I think about the mountains of corpses I’ve made in this game (which I’m enjoying otherwise – it is quite beautifully rendered), and I’m only on Chapter 2! This isn’t slagging against NWN specifically, all computer based role playing games do this. I think they do it because the people who design and make the games aren’t role-players, they’re programmers and marketing types; people who think linearly and modularly. I know it’s easy for game makers to make experience = killing because it’s mechanical, and simple and it satisfies an innate human need for violence, but if graphics are getting as good as they are (almost movie quality at times), then perhaps this lazy approach to game design should finally be put aside. I don’t think it does anyone any good to control a mass murderer, especially when this usually happens for the greater good in the context of the game.

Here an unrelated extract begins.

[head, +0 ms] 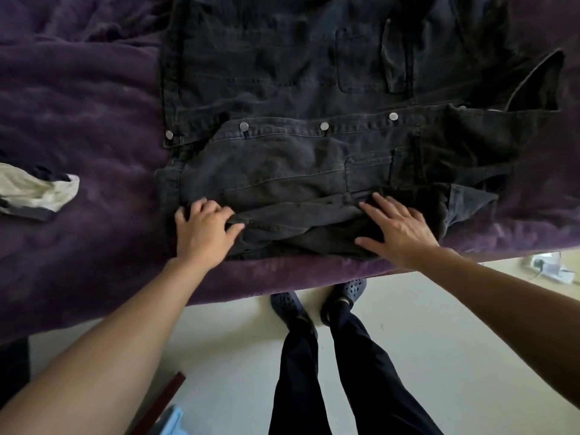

Why can’t my opponents see that I can easily kill them and surrender? Why couldn’t I earn experience by taking it away from people I subdue (that even makes sense in a balance of nature sort of way). Imagine a young fighter who gains experience and loses it too when he is subdued by a powerful foe. If he ever got knocked back down to zero experience I’m sure he’d be rethinking his career choice. It would also help in a game situation where developers wouldn’t have to worry about linear design so much. With lethality as a rare occurrence, but being subdued having an immediate effect on experience, I imagine most characters would be more careful especially if this system also took away or greatly minimized the ‘save game’ crutch. I take many more risks knowing that I’m 10 seconds of hard drive access away from trying it again. Continuity would help players develop real connection to their characters instead of using them as tools to attack a linear plot.

Why does it have to be about gallons of blood and piles of corpses? … and why does violence have to be mechanical?

Don’t get me wrong, I’m a hockey player, a kendo practicioner and I’ve had a go at half a dozen martial arts; violence isn’t a stranger to me, but maybe that’s why I’ve got respect for it, because I’m familiar with it.

I enjoy a good fight more than most people, but what’s happening in NWN (and every other computer RPG I’ve played) is not a good fight, it’s a dumbed down fight against dimensionless opponents. Do you know how hard it is to find an opponent who won’t cut and run at the first injury? 99% of opponents are not commited to the fight, they are commited to their own well being (as they should be). I think it’s safe to say that the vast majority of people that you meet will do anything to avoid a physical confrontation and the most dangerous opponents are those who willingly consider a physical confrontation but avoid it if circumstances aren’t to their liking. In a more lawless society that might mean they’ll try and get you later when you’re busy, asleep or otherwise indisposed. That would only enrich the experience more. Having repeat encounters with a character who you first think is a coward and later learn is a vendeta ridden lunatic bent on revenge at all costs might make you reconsider being a jackass in the first place. People aren’t always what they appear at first blush; it’s part of their charm.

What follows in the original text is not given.